Two Democrats on the North Hempstead Town Board have accused Republican Supervisor Jennifer DeSena of illegally hiring and paying an attorney who she designated as the hearing officer in a harassment case regarding a senior staff member in her office.
Council Members Mariann Dalimonte and Veronica Lurvey held a press conference on the steps of town hall in Manhasset to call on Nassau County Comptroller Elaine Philips’ office and North Hempstead Board of Ethics to investigate DeSena’s alleged misconduct.
Tuesday’s press conference followed a report in Newsday on Monday that Deputy Supervisor Joseph Scalero was cleared in an internal investigation into harassment and retaliation complaints. The presiding officer in the investigation who cleared Scalero, Brian J. Davis, was hired unilaterally and unlawfully by DeSena, the Democrats said.
“We are left with many unanswered questions,” said Lurvey, who is running for town receiver of taxes. “What circumstances led Supervisor DeSena to the decision to hire Brian Davis for the hearing in this harassment claim.”
Lurvey said Davis, who has a solo practice in Garden City, was a Republican “megadonor” who made 72 donations to the Republican party and its candidates alongside a posterboard of the donations from 2002 to this year totaling over $11,000.
“We owe it to our employees to get to the bottom of what happened here at town hall,” Lurvey said.
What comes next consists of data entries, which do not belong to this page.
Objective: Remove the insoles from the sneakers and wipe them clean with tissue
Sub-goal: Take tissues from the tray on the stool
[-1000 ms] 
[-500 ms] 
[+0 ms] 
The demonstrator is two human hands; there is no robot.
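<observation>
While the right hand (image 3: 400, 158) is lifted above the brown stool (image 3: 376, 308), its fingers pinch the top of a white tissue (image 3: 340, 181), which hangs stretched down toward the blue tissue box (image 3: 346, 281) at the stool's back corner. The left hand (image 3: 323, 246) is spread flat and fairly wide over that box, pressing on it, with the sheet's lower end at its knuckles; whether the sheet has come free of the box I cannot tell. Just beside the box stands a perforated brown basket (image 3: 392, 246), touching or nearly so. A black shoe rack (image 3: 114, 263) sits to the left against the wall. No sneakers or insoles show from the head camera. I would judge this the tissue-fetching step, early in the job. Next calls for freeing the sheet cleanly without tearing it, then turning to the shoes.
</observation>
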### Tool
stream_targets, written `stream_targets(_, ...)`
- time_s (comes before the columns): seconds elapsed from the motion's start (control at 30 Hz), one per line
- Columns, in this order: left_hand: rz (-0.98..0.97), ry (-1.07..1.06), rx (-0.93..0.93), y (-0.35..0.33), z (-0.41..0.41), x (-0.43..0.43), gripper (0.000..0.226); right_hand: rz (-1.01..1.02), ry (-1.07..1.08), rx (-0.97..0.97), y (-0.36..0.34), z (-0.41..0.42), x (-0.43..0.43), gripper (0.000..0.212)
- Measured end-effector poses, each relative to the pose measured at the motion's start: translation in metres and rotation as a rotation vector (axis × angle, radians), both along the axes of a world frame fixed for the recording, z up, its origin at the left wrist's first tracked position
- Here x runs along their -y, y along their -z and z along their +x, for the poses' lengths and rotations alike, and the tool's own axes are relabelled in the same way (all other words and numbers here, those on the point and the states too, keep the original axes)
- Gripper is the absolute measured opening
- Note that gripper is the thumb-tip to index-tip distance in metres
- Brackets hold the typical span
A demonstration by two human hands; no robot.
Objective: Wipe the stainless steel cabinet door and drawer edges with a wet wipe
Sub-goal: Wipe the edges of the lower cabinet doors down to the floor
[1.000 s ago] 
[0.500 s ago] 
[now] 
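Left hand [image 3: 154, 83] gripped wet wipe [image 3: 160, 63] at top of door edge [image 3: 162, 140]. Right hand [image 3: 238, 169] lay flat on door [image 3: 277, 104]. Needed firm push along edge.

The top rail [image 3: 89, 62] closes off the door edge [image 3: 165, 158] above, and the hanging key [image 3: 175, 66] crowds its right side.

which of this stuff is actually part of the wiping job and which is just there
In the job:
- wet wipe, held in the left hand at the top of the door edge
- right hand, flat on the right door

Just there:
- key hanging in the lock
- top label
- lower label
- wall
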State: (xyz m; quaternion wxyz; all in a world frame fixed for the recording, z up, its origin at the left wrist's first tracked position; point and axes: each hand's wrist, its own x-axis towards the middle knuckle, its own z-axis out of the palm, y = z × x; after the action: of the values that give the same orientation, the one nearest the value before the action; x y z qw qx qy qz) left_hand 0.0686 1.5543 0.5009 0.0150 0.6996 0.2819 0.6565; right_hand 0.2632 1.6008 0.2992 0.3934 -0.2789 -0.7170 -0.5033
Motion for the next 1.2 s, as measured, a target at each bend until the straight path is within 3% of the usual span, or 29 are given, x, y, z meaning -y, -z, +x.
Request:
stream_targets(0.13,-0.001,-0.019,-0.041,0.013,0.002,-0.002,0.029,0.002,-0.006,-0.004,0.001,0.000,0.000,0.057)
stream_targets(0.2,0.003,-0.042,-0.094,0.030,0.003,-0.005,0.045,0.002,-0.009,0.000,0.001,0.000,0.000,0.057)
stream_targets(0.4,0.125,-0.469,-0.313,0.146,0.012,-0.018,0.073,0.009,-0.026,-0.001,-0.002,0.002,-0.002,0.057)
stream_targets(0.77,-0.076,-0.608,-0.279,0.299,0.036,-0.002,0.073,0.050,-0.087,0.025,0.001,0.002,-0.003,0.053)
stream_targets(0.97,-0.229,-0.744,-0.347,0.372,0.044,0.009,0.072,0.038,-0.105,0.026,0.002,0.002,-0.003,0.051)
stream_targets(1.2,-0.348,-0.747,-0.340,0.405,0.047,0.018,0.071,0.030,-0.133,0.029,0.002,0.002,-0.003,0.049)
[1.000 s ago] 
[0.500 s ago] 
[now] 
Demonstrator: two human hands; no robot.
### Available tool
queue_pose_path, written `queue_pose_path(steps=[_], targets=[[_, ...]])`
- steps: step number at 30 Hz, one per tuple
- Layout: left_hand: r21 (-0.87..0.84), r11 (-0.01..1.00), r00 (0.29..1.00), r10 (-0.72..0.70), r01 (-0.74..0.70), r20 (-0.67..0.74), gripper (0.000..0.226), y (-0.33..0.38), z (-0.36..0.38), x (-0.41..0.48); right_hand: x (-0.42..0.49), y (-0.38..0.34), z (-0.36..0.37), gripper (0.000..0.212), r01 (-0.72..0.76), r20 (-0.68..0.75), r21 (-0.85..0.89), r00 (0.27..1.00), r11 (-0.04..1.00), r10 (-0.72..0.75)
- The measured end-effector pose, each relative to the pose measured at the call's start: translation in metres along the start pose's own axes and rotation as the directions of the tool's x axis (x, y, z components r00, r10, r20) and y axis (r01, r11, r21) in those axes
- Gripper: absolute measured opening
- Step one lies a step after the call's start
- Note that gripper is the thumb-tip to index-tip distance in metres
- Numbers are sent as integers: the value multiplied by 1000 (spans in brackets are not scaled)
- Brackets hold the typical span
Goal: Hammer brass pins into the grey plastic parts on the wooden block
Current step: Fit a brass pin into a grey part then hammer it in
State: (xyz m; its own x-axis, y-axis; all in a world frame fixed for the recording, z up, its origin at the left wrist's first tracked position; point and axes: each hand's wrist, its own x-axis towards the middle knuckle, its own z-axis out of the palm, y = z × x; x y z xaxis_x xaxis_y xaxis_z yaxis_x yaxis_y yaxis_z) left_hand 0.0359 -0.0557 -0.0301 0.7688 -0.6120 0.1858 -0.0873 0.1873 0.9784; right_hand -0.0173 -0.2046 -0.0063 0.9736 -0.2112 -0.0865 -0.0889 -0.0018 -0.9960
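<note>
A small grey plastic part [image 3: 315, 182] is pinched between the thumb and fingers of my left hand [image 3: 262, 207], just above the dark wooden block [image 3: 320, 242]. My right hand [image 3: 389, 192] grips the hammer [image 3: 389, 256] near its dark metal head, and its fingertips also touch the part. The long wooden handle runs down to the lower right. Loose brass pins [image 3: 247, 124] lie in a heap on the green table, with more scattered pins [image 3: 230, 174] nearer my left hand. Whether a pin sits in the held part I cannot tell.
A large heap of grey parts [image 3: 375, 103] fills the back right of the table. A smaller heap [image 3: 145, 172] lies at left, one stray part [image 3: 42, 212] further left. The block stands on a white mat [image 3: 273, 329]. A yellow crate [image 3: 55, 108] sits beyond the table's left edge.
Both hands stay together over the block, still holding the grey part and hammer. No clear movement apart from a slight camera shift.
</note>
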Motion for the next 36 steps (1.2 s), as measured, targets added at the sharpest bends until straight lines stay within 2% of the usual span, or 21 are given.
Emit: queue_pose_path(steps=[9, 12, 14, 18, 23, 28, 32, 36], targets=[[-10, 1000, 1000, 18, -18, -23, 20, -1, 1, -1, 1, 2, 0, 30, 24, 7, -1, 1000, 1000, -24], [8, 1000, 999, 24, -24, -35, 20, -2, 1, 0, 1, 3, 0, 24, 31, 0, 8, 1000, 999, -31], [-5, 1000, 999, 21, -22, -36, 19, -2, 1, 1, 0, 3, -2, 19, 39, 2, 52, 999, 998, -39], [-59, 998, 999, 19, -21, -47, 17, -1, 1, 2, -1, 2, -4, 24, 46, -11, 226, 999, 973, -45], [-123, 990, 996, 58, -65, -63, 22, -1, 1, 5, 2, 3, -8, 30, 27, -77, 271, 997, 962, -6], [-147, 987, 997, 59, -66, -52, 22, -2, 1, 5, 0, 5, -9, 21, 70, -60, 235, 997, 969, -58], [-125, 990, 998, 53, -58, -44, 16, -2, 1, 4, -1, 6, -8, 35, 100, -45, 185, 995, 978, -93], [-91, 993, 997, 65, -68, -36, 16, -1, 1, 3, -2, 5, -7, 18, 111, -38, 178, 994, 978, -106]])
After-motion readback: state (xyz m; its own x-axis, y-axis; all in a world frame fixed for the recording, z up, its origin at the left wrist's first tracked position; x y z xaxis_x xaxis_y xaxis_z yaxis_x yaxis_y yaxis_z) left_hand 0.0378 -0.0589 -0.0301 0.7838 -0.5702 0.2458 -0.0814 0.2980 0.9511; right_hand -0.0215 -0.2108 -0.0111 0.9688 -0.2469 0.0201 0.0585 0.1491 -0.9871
“Supervisor DeSena has purportedly made ethics the cornerstone of her tenure,” said Dalimonte, who is running for re-election. “Yet she has blatantly violated both ethical standards and the law with this illegal hiring and payment.”
DeSena, who is running for re-election against former Town Supervisor Jon Kaiman, called the Tuesday press conference an “October political stunt representing the last dying gasps of a Town Board majority desperate to hold on to power.”
DeSena pointed to the grievance procedure in town code that stipulates the supervisor or their designee conduct a formal hearing after an investigation into the original complaint.
The supervisor added that hiring Davis did not need town board approval because personnel matters are confidential and it falls under her responsibility to “exercise any potential disciplinary sanctions.”
“To characterize my actions as ‘unlawful’ when I followed Town Code to the letter of the law is not only disingenuous, it’s completely inappropriate, especially given the fact that the Town Attorney’s Office was aware of Brian Davis’ role as hearing officer in this case for nearly 10 months and never once brought up an objection,” DeSena said.
Lurvey said the town’s procurement policy mandates board approval and a contract when paying for professional services and that Davis was hired at an hourly rate of $350, which is higher than the town’s hourly maximum of $275 when paying for professional services.
Davis said to Blank Slate Media he had been a hearing officer for personnel matters in Oyster Bay before and that he’s been an attorney for over 40 years.
“I gave everyone a very fair hearing, I ran it along the lines of a trial, although there were certain guidelines that weren’t strict with evidence, everybody was given an opportunity to speak,” Davis said. “I just didn’t think that the case was that compelling.”
Davis laughed at the idea of being called a megadonor, saying “I wish I had a billion dollars and I was a megadonor for something.”
Town Attorney John Chiara filed an equal employment opportunity complaint against Scalero on behalf of Moira LaBarbera–the town’s ex-director of purchasing–in July 2022, according to Newsday.
The town then hired law firm Lamb & Barnosky LLP to investigate the matter and create a report, where they recommended a formal hearing, according to town officials.
Davis was then hired in December 2022 as the probe’s hearing officer, according to town records.
LaBarbera disagreed with Davis’ findings in the probe clearing Scalero, and said in her resignation later to DeSena that she can no longer work for the town due to the environment.
“I can no longer work in this hostile and retaliatory environment perpetuated by both you and the Town,” LaBarbera wrote to DeSena in July when she resigned, according to Newsday.
Efforts to reach Scalero for comment were unavailing.